Pros
- Exposure to global market access deliverables - Dental and health benefits for employees - A handful of colleagues are capable, supportive and collaborative
Cons
Work-life balance is poor, largely due to management consistently underestimating timelines, resulting in long hours and sustained pressure. Projects are often poorly scoped and under-resourced, while extremely high utilisation targets leave no time for training or personal development. The work is highly repetitive, with employees often stuck updating the same deliverables year after year due to a reliance on an extremely narrow client base. Project variety is limited, which is further impacted by weak business development and a poor industry reputation.
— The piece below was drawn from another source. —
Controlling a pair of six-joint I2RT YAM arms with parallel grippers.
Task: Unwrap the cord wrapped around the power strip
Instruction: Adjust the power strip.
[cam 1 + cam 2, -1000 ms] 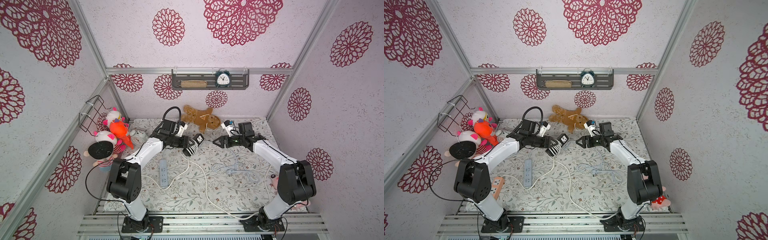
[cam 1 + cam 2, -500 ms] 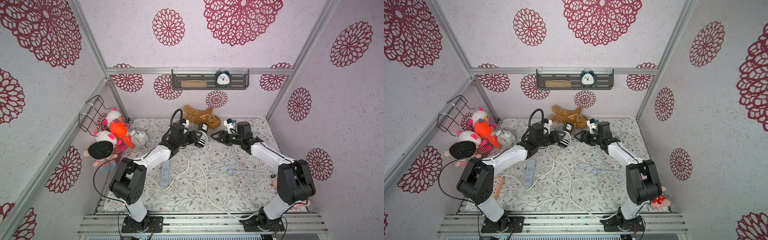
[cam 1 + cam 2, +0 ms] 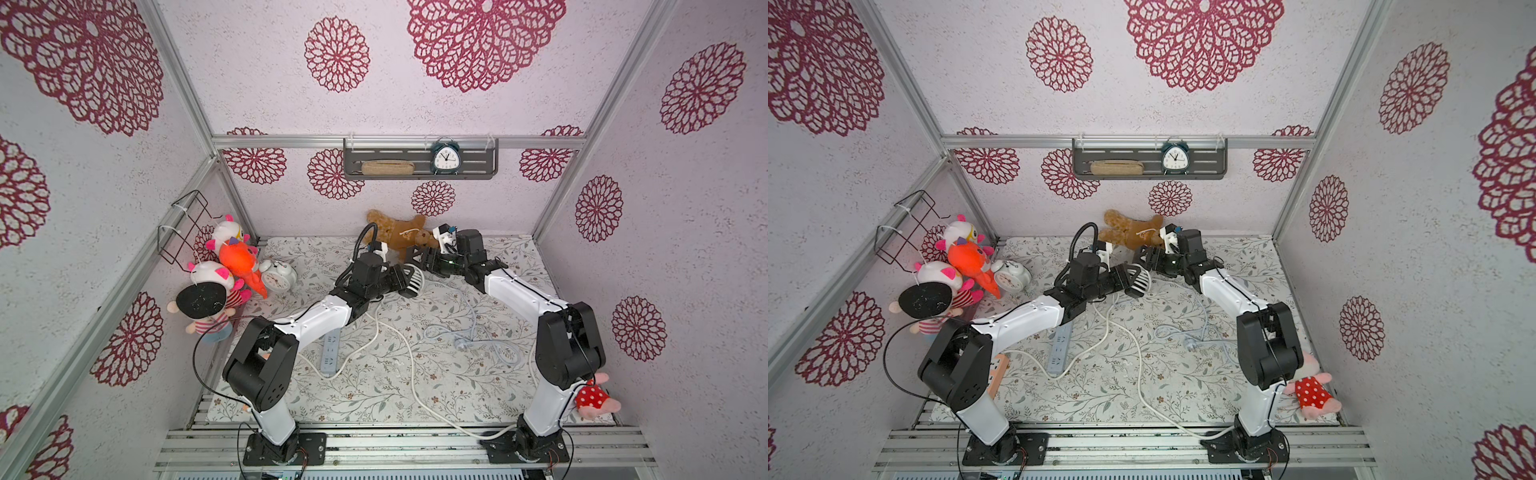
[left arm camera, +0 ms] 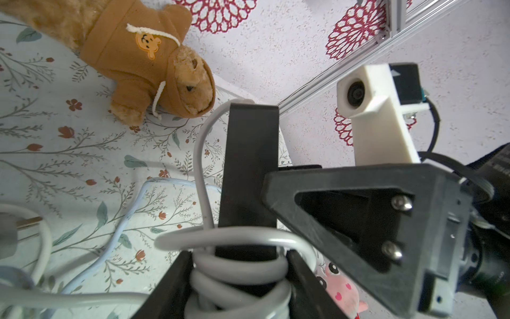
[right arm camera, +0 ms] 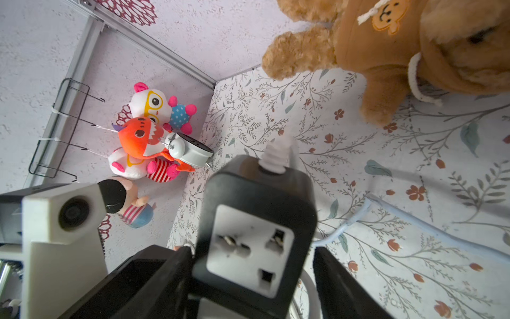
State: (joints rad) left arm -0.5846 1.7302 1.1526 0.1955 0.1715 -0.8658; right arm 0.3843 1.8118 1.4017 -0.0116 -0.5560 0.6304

Progression is slow and influenced by favouritism, with many missing promotions despite meeting criteria. Pay is inconsistent across the same roles, and bonuses have not been paid in full for many years. Frequent layoffs and resignations have reduced team capacity, increasing pressure on those who remain and driving down morale. Leadership lacks direction and often feels disengaged from employee concerns, with limited focus on wellbeing and an unrealistic emphasis on long-term direction. Micromanagement is excessive and frustrating. Inadequate resourcing tools creates unnecessary operational chaos. The culture in the team is pretty terrible, with limited openness to new ideas and unprofessional communication from management. I’d think carefully before joining, as these issues are persistent and don’t seem to be improving. It’s a sinking ship.